Have you ever wondered why some people radiate energy and health while you struggle with constant viral infections and fatigue? The answer likely lies in what we eat—especially selenium. Read on to find out why selenium deficiency is so common in Estonia and how consuming selenium can help you live a healthier life.
What is Selenium and Why is it Critically Important?
Selenium is an essential trace element that plays several vital roles in our bodies. It protects cells from oxidative stress, strengthens the immune system, and helps maintain smooth metabolic function. Since the body cannot produce selenium on its own, we must obtain it through food or supplements.
On average, a person weighing 70 kg contains 10–14 mg of selenium, primarily stored in the liver, kidneys, muscles, blood serum, and hair. A sufficient level of selenium helps prevent hair loss and supports hair growth and strength. Selenium provides numerous benefits, including:
- Immune support: Selenium strengthens the body’s ability to fight diseases.
- Antioxidant effect: Selenium helps reduce oxidative stress, preventing cardiovascular diseases and cancer.
- Hormonal balance: Selenium supports normal thyroid function, helping to maintain hormonal balance.
- Male fertility: Selenium improves sperm motility, supporting male fertility.
Signs of Selenium Deficiency
The level of selenium in our bodies is closely linked to soil and diet. This means that if our diet lacks selenium-rich foods or we live in an area with selenium-poor soil, we miss out on this essential mineral. As a result, several health problems may arise, indicating a selenium deficiency.
Signs of Selenium Deficiency to Watch For:
- Frequent infections: Selenium deficiency makes the immune system more susceptible to viral diseases.
- High blood pressure: Selenium helps maintain vascular elasticity, supporting healthy circulation.
- Pigmentation spots and premature wrinkles: Selenium’s antioxidant properties help protect the skin from free radical damage.
- Infertility: Selenium deficiency can affect fertility in both men and women, reducing the chances of conception.
- Cataracts: Selenium supports eye health and may help reduce the risk of cataracts.
- Dandruff: Selenium helps maintain healthy skin and hair; its deficiency may increase the likelihood of dandruff.
- Hair loss: A sufficient selenium level supports hair growth and strength, reducing breakage and damage.
Recognizing selenium deficiency early and restoring balance can help prevent numerous health problems. If these symptoms seem familiar, checking your selenium levels and adjusting your diet or supplement intake may be beneficial.
It is important to note that selenium supplements should not be used in all situations, such as during chemotherapy, as they may actually enhance the survival of cancer cells.

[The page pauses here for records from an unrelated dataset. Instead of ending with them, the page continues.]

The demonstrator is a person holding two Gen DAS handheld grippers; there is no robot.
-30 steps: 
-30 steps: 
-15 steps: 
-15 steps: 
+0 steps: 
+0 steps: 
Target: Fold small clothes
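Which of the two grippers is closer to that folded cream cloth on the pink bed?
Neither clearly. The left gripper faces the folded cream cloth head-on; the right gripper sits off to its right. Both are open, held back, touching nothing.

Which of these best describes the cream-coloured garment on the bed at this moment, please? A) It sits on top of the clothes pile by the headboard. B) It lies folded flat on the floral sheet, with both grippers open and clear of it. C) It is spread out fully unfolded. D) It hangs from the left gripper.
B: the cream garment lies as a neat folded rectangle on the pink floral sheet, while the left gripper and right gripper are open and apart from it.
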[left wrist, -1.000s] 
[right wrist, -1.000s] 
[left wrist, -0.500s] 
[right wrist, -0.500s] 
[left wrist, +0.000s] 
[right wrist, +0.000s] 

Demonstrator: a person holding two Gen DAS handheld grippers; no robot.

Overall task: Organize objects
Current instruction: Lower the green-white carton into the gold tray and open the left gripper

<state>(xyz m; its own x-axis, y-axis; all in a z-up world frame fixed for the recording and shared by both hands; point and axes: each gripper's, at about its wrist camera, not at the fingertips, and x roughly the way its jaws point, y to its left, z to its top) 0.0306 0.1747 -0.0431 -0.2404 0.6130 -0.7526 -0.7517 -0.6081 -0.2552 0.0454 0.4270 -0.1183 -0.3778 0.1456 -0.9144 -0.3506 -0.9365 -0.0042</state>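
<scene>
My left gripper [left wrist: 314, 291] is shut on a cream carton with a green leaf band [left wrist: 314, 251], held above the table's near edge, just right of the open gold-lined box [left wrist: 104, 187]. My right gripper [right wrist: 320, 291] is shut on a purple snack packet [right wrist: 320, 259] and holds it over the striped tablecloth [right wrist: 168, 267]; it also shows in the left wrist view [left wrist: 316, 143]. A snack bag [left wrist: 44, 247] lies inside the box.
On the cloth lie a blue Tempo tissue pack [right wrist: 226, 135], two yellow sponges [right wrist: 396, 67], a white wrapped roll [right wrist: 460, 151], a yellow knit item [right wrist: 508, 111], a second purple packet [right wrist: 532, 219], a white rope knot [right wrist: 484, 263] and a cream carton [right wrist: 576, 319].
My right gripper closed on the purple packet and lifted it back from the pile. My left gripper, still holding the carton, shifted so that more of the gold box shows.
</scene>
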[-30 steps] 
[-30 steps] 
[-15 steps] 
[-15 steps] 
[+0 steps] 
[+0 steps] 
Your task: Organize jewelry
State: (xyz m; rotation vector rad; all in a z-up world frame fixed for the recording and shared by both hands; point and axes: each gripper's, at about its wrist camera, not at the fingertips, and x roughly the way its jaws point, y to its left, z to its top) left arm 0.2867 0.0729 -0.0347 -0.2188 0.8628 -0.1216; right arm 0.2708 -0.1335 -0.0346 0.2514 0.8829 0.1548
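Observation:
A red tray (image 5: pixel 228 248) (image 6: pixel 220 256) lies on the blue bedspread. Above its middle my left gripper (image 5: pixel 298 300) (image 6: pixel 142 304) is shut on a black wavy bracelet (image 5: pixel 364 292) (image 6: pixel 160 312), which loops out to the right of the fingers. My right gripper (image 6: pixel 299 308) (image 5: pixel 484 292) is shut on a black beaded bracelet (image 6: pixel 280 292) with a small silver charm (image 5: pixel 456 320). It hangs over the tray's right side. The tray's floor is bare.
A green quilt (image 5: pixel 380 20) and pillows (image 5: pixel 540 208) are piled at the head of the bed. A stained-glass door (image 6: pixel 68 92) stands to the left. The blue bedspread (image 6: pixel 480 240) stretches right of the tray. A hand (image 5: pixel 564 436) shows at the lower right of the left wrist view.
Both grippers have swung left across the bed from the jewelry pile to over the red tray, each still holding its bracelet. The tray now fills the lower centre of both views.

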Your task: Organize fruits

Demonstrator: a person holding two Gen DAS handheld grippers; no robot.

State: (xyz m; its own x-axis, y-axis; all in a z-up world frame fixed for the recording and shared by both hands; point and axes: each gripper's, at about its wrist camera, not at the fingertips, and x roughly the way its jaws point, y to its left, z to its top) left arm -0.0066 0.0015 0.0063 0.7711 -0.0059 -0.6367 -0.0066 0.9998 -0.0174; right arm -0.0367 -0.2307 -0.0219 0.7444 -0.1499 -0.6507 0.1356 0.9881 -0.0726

Why is Selenium Deficiency Common in Estonia?
Selenium deficiency is a common issue in Estonia because the country’s soil is low in selenium. This is due to historical geological processes. Estonian soil was formed from glacial deposits, which contain little selenium. As a result, plants cannot absorb enough selenium from the soil.
Studies show that Estonian residents have an average selenium intake of 45–50 μg per day, while the optimal level is 80–120 μg per day. Only 15% of the Estonian population has selenium levels within the normal range.
Finland faced a similar problem and solved it in the 1980s by adding selenium to fertilizers. As a result, the selenium levels of the population returned to normal, which led to a significant reduction in selenium deficiency-related diseases: the incidence of cancer was halved, heart disease cases dropped by 2.5 times, and endocrine disorders decreased by a staggering 77%.
Other Causes of Selenium Deficiency
Selenium deficiency is not only due to poor soil but also to lifestyle and dietary choices. The main factors that can reduce selenium levels in the body include:
- Sugar consumption: Foods high in sugar, such as pastries, cookies, and soft drinks, are selenium’s worst enemies. Excessive sugar and refined carbohydrates inhibit selenium absorption, so reducing intake is beneficial.
- Alcohol: Excessive alcohol consumption hinders selenium absorption and damages the liver, which is crucial for processing selenium.
- Smoking: Smoking increases the number of free radicals in the body, reducing selenium effectiveness and increasing the need for antioxidants.
- Medications: Certain drugs, such as diuretics and antacids, can also lower selenium levels by impairing its absorption and retention.
Selenium Keeps Viruses Away
Selenium is an essential trace element that supports immune system activity and regulation. Selenium stimulates the production of T-cells and other immune cells, helping the body effectively respond to viral infections and diseases.
Regular selenium intake before the virus season is crucial for strengthening the immune system. Studies show that selenium deficiency increases susceptibility to viral infections and reduces immune cell effectiveness, making regular selenium supplementation important.
Which Selenium Supplement to Choose?
There are many selenium supplements available, and choosing the right one can be challenging. Keep in mind that selecting a supplement with a well-absorbed form of selenium is essential for the best results.
Which form of selenium is best absorbed?
- L-selenomethionine and selenium-cysteine: These are the two best and most well-researched organic forms of selenium. They are naturally found in Brazil nuts and are known for their effectiveness. If you want to maximize benefits, choose a supplement containing these forms.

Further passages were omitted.